For the following questions, click the desired arrow to check your answer:
Imagine that you have a dataset with a 1:1000
positive-negative ratio. Unfortunately, your model is always
predicting the majority class. What technique would best help
you deal with this problem? Note that you want the model to
report a calibrated probability.
Just downsample the negative examples.
That's a good start, but you'll alter the model's base rate,
so it is no longer calibrated.
Downsample the negative examples (the majority class). Then upweight
the downsampled class by the same factor.

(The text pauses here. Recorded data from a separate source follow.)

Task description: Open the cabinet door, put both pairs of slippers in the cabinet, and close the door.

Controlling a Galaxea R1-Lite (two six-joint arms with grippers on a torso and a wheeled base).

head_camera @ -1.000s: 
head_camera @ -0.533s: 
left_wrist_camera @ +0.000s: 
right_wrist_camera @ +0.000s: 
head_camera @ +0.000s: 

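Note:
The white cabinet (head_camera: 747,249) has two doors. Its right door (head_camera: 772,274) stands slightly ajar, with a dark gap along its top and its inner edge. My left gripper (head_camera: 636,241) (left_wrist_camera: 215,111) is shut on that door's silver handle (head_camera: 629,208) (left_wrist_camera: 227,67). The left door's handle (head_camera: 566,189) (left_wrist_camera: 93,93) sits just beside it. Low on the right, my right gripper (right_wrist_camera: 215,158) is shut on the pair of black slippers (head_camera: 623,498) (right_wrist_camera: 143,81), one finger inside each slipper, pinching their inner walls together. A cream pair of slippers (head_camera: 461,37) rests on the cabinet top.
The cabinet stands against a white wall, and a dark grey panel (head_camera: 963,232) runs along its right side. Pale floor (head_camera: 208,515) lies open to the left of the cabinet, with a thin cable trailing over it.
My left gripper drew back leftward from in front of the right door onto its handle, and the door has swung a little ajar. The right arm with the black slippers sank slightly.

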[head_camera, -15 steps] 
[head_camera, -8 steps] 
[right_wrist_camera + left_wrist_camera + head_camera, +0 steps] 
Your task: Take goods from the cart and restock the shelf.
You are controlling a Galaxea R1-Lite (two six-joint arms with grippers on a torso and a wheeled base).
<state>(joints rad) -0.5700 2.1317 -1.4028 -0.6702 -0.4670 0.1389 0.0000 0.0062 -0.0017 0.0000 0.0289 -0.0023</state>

This is an effective way to deal with imbalanced data and still get
the real distribution of labels. Note that it matters whether you
care if the model reports a calibrated probability or not. If it
doesn't need to be calibrated, you don't need to worry about changing
the base rate.
Which techniques lose data from the tail of a dataset? Check all that apply.
PII filtering
Filtering PII from your data can remove information in the tail, skewing your distribution.
Weighting
Example weighting changes the importance of different examples, but it doesn't lose information. In fact, adding weight to the tail examples can help your model learn behavior about the tail.
Downsampling
The tail of feature distributions will lose information in
downsampling. However, since we typically downsample the
majority class, this loss isn't usually a big problem.
Normalization
Normalization operates on individual examples, so it doesn't cause sampling bias.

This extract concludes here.